Vor ihm erstreckte sich ein weitläufiger Platz und der Lärm des täglichen Marktbetriebes schlug ihm entgegen. Er schob sich zwischen den bunten Ständen durch die Menschenmenge, bis er eine freie Fläche in der Mitte des lautstarken Treibens erreichte. Mochte der Markt noch so überfüllt sein, keiner der Menschen betrat den kreisrunden Platz, der sich durch seinen Belag aus schwarzem Marmor abhob. Dies war allein den Magiern der drei Gilden vorbehalten. Luves überquerte die zehn Schritt breite Fläche und näherte sich einer quadratischen Säule, die sich haushoch aus der Mitte erhob. Er legte seine Hände auf den kalten Stein und lehnte sich mit der Stirn dagegen. Auf seiner Haut spürte er das Kribbeln und Brennen der magischen Energien der vier Elemente, die von der Säule gebündelt wurden. Angesichts der Erhabenheit der Urgewalten wurde ihm schmerzlich bewusst, wie klein und unbedeutend er war. All das Leben, das sich lärmend um ihn erhob, bewegte sich nur an der Oberfläche dieser Kräfte. Selbst ihm als Magier, würde es niemals gelingen, all diese Herrlichkeit in ihrer Gänze zu erfassen.
»Mein Dank an die Mächte, die mich erwählten, um an ihren Kräften teilzuhaben«, murmelte er eine kurze Gebetsformel. »Steht mir bei im Kampf gegen das Übel und vergebt mir meine Schwäche.«
Der Wunsch, hier zu verweilen und für seine Sünden Buße zu tun, war übermächtig. Er wollte seine Überheblichkeit gestehen, als er vor dem kleinen Mädchen seine Fähigkeiten präsentiert hatte, als ob er ein dahergelaufener Gaukler wäre. In solchen Momenten dachte er sich nichts dabei, war willkürlich und fahrlässig gewesen, doch dies war unschicklich für jemanden seines Standes. Schließlich war er kein gewöhnlicher Mensch oder wie eine der Wesenheiten, die das Land bevölkerten. Er stand als Magier über ihnen und trug eine Verantwortung, die etwas Höherem diente, nämlich dem Schutz von Aestra, der einzigen Heimat, die er kannte.
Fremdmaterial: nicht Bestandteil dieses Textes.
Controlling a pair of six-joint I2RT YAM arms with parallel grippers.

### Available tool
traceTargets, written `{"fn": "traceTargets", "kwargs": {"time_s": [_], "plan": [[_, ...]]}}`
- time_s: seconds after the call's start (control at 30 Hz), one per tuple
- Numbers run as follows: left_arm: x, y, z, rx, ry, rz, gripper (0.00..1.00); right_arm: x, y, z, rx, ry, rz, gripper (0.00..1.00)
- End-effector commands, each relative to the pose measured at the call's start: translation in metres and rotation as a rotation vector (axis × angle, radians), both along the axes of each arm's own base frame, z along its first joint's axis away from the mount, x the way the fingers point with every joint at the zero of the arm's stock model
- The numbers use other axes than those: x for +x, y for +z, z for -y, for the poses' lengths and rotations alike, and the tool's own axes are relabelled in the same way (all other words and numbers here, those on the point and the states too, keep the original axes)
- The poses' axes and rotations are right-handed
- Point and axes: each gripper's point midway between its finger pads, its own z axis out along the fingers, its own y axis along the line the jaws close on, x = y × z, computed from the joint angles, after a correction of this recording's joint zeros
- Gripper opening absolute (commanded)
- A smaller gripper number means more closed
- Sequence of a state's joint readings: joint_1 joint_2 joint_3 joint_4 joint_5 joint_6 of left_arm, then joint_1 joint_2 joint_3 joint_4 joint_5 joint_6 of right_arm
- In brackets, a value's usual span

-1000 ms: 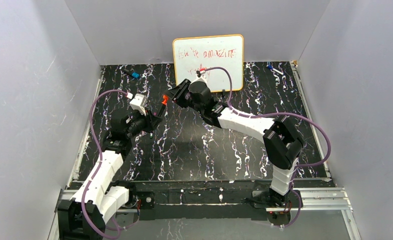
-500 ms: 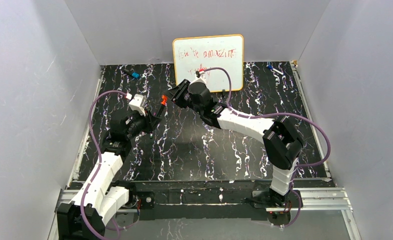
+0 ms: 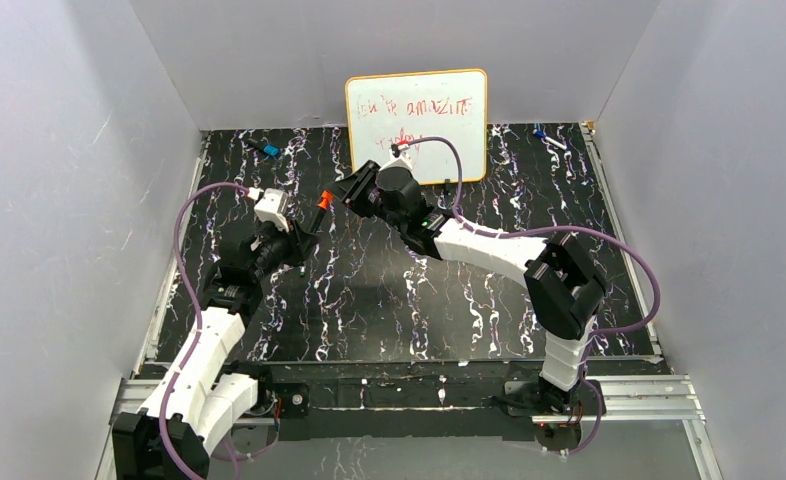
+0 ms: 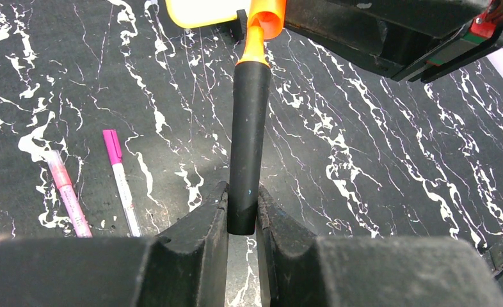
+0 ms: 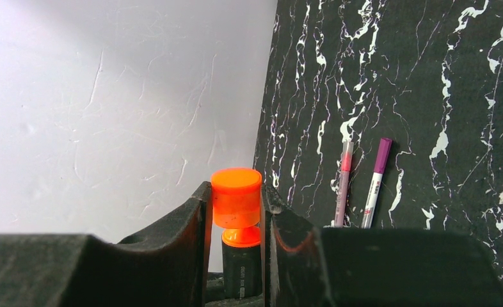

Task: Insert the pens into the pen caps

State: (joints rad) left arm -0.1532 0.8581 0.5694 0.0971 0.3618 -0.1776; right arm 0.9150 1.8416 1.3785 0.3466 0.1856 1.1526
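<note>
Change: both arms have edged slightly toward the counter's left side since a second ago, pen and cap staying together.
Left gripper: closed on the lower barrel of the thick black marker with a tapered orange end, aiming it at the other arm.
Right gripper: pinching the short orange plastic cap by its sides.
Meeting point: in the air, left of centre. The marker's orange end sits at the cap's mouth, apparently not pushed home.
Slim pale markers: two, side by side on the black marbled counter, seemingly capped in pink and purple.
Risk: off-axis pushing could jam the tip on the rim, twist the cap loose, or slide the marker back through its grip.
</note>
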Motion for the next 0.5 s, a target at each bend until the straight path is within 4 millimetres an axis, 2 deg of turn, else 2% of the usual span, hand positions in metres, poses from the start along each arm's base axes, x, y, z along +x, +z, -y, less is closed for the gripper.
{"fn": "traceTargets", "kwargs": {"time_s": [0.0,0.47], "plan": [[0.016,0.027,-0.009,-0.025,0.072,0.1,0.0,-0.03,0.002,-0.015,0.001,0.099,-0.004,0.01],[0.013,0.042,0.01,-0.087,-0.031,0.158,0.0,-0.033,-0.009,-0.023,-0.015,0.115,-0.018,0.01]]}}
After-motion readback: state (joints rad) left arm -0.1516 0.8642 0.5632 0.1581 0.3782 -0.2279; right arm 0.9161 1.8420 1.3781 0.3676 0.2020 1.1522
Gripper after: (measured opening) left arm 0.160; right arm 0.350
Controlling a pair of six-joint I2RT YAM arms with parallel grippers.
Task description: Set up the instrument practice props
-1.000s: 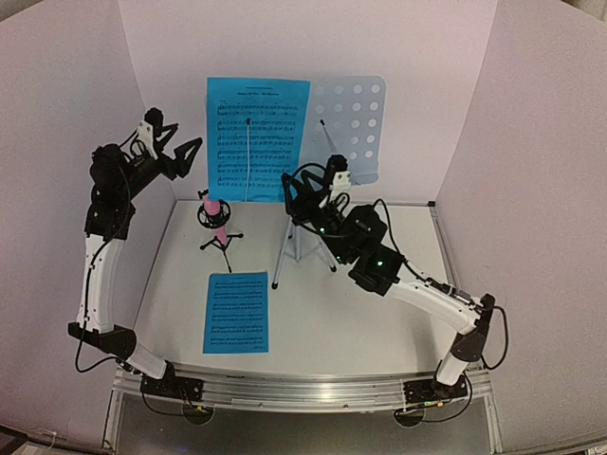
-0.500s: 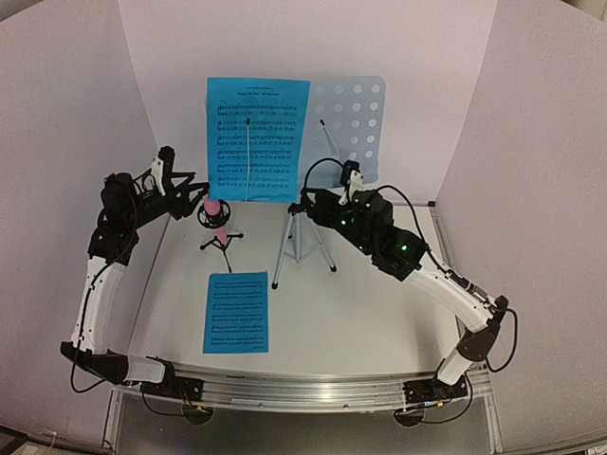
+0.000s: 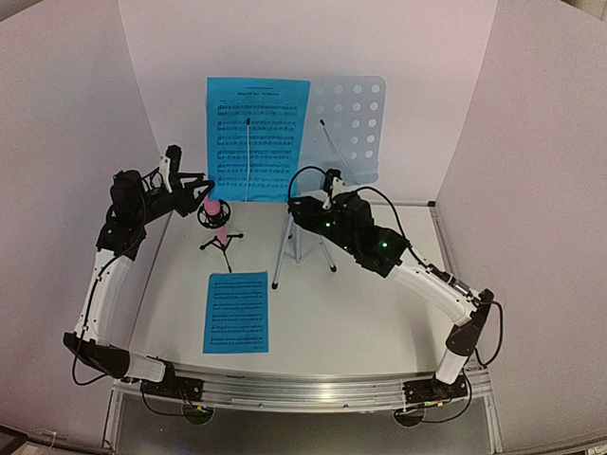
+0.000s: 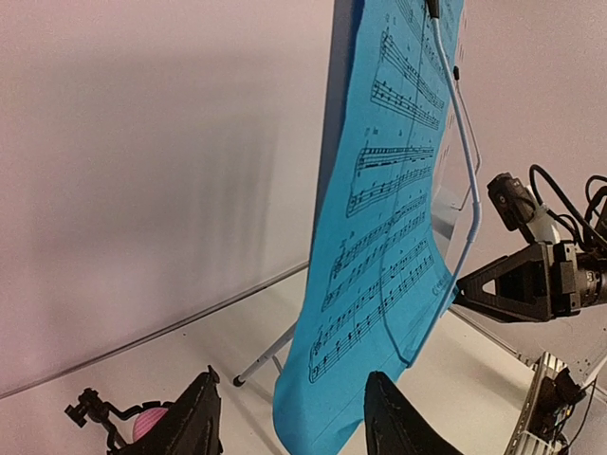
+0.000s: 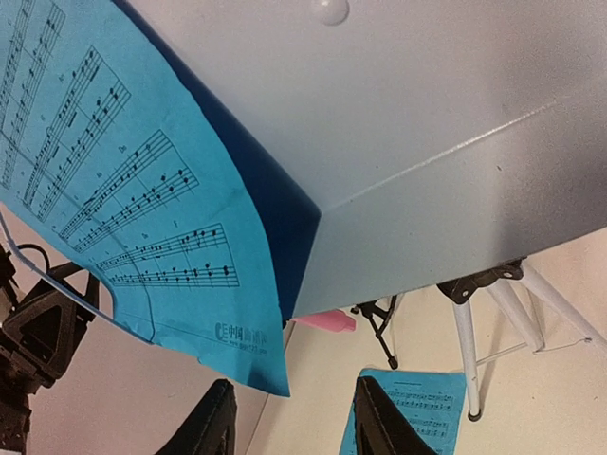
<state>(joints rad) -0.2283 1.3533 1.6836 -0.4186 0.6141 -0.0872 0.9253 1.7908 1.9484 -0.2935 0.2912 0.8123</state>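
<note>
**dan:** Plain pale walls (image 3: 76, 85) wrap three sides. The white counter (image 3: 360, 322) is matte, with a metal rail (image 3: 303, 389) along the bottom of the frame. So where's the setup at?

**kit:** Upper centre, the music stand desk (image 3: 353, 114) is up on its tripod (image 3: 297, 242). One blue sheet (image 3: 256, 128) hangs on the desk's left half under a wire clip (image 3: 248, 156). The second sheet (image 3: 236, 311) lies flat on the counter, lower left of centre. The desk's right half is bare, and a pink mic (image 3: 215, 216) on a mini stand sits just left of the tripod.

**dan:** And the arms?

**kit:** The left gripper (image 4: 292, 379) sits near the hung sheet's lower left corner with its fingers spread, pinching nothing. The right gripper (image 5: 292, 384) is low under the desk's bottom edge, fingers also apart and empty.

**dan:** Any tips?

**kit:** My guess is they're squaring that hung sheet. In the right wrist view its lower corner droops past the desk's fold. I'd nudge it lightly from both sides, since paper is floppy and that tripod looks tippy. After that, the flat sheet probably goes on the bare half.
</note>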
Widerwillig löste er sich von der Säule und blinzelte zum wolkenlosen Himmel hinauf. Seine Buße musste bis zum Abend warten, wenn er den Gebetsraum in der Anlage seiner Gilde aufsuchen konnte. Auf seinem Weg hatte er bereits zu viel Zeit vergeudet. Er verließ den Platz und schritt auf das der Säule gegenüberliegende Hauptquartier der Magiergilden zu. Es erhob sich über mehrere Etagen und von den oberen aus konnte man die gesamte Stadt bis über die Stadtmauern hinaus überblicken. Ein imposanter, schmuckloser Bau, der über die gesamte Hauptstadt zu wachen schien und dessen Bewohnern nichts entging, was sich in den Häusern und Gassen zutrug. Luves stieg die breite Treppe hinauf, über die er den Haupteingang erreichte. Zwei Soldaten hielten davor Wache und ließen ihn erst passieren, nachdem sie sich vergewissert hatten, dass er das Siegel der Magiergilde an sich trug. Diese Wachen waren weit weniger nachlässig als diejenigen, die am Stadttor postiert waren. Er trat durch die Türen aus massivem Holz und befand sich in einem düsteren Korridor, der von schmiedeeisernen Kerzenleuchtern erhellt wurde. Auf seinem Weg ging er an mehreren Türen und abzweigenden Gängen und Treppen vorbei, doch er wusste, wohin er sich zu wenden hatte.